Our current policy on “Son of Trident” is:
“A presumption in favour of the most cost effective replacement for the current Trident system being a submarine system based on the Trident missile of 3 boats carrying no more than 24 warheads each.”
Source: http://www.libdems.org.uk/news/story.html?id=11446&navPage=news.html
So Chris is just saying that he thinks that other options are more cost effective?
GarethEpps @ 8 say “£76 billion commitment to Son of Trident”
Chris says £20bn, not £76bn – where does this ‘non-partisan’ figure come from.
Dosent make sense. To me Huhne’s position seems to be motivated by getting a ‘Scrap Trident’ headline rather than common sense. We should leave this type of spin to the other parties.
Let us buy Chris Huhne a donkey jacket now, as he is soon going to be heading back to political oblivion…
So Lynne, where was the “anti-establishment edge” to Chris’s manifesto? I read it through in eager anticipation, but it never came.
Lynne – the same could be said of the unusual sight of one of the candidates’ campaign managers finding the time to comment on this site! It isn’t the Cleggies who should be rattled today!

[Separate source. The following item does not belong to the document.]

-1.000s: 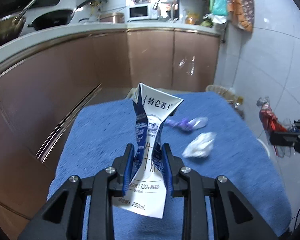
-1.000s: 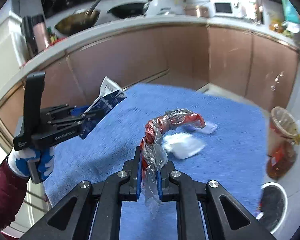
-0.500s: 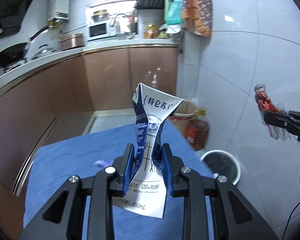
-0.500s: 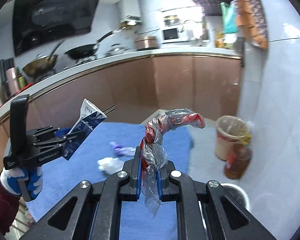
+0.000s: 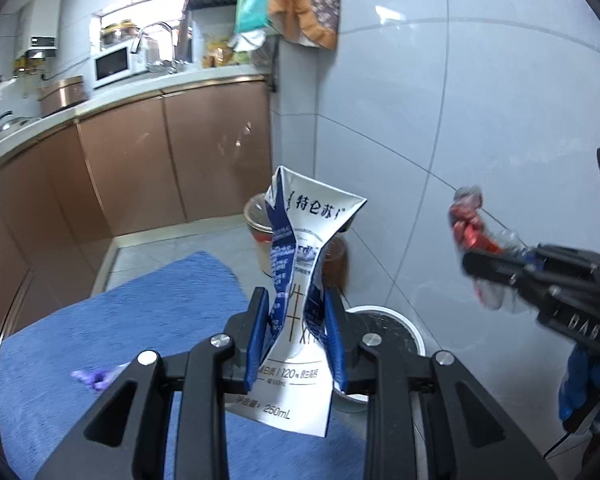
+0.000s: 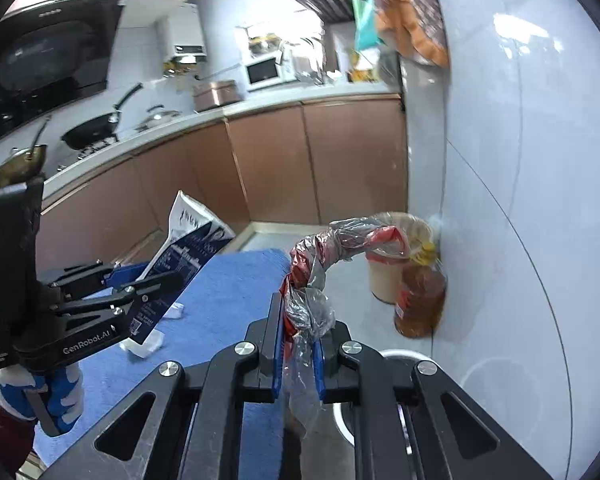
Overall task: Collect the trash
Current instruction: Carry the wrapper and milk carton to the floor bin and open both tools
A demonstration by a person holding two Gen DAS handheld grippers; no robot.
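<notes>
My left gripper (image 5: 296, 320) is shut on a crushed blue and white milk carton (image 5: 304, 248), held above the table's right end; it also shows in the right wrist view (image 6: 188, 248). My right gripper (image 6: 298, 340) is shut on a twisted red and clear plastic wrapper (image 6: 320, 256), also seen in the left wrist view (image 5: 470, 226). A white-rimmed trash bin (image 5: 400, 324) stands on the floor just beyond and below both grippers; its rim shows in the right wrist view (image 6: 396, 356). A purple wrapper (image 5: 94, 378) and white crumpled paper (image 6: 144, 344) lie on the blue cloth.
The blue cloth-covered table (image 5: 140, 320) ends beside the bin. A bottle of amber liquid (image 6: 420, 296) and a lined beige bucket (image 6: 384, 280) stand against the white tiled wall (image 5: 460, 120). Brown kitchen cabinets (image 6: 300, 168) run behind.
Both grippers have swung right from over the table to the wall side, still holding the carton and the wrapper. The bin now lies just under them.
</notes>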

Well – Chris has clearly got all you Cleggites rattled! I always knew I was getting somewhere in Hornsey & Wood Green when the attack levels from Labour rained in on me! But in this contest – didn’t expect it from the same side!
Lynne – I voted for him last time.
Current party policy has everything to do with a media friendly soundbite (nowhere have I seen any explanation about why 100 missiles is militarily the right level).
In abscence of any detail Chris is indulging in a similar approach to and is trying to portray himself as unilateralist when he isn’t.
16 – Where has Chris Huhne ever said he is a unilateralist? He always said he was not a unilateralist but couldn’t see the point of Trident.
Bearing in mind the long timescale and the forthcoming 2010 negotiations Chris is sensibly not yet committing himself as to what should replace Trident. His preferred option if feasible is not replacing it with another so-called independent nuclear deterrent at all. He is ruling out here and now a Trident-type deterrent. Could I hear please from any Lib Dem member the case for renewing a fleet of appallingly expensive submarines permanently prowling the world’s oceans and with multi missiles targeted on ……….?
Though this clearly needs more reflection as im sure he would admit and i would prefer the Clegg option of bargaining away Trident as per the Pugwash Report this is a courageous position and the sniggering is just childish
I just think that the Alliance’s experience in the 1980s suggests that clarity is needed in this policy area. Clegg says “retain a scaled-down Trident, with the necessary updates, and enter it into multilateral disarmament talks in 2010”. That is a clear policy. Huhne says “Don’t update Trident, and let’s decide in 2010 whether or not to replace it with another system”. That is not a clear policy. Between now and 2010, what would one say on the doorstep if asked whether Huhne, as Leader, wants to keep nuclear weapons? One can hardly say: “I don’t know” or “He is still deciding whether a new system is going to prove necessary.”
Both candidates’ Trident policies fall down on rational analysis. If the threat is from rogue states and terrorists, nuclear weapons are useless against either. Both men support replacing Trident which is illegal under the NNPT and will only foster proliferation. More of us will die in agony from cancer than will be taken out by terrorists anyway. There are better priorities for the money.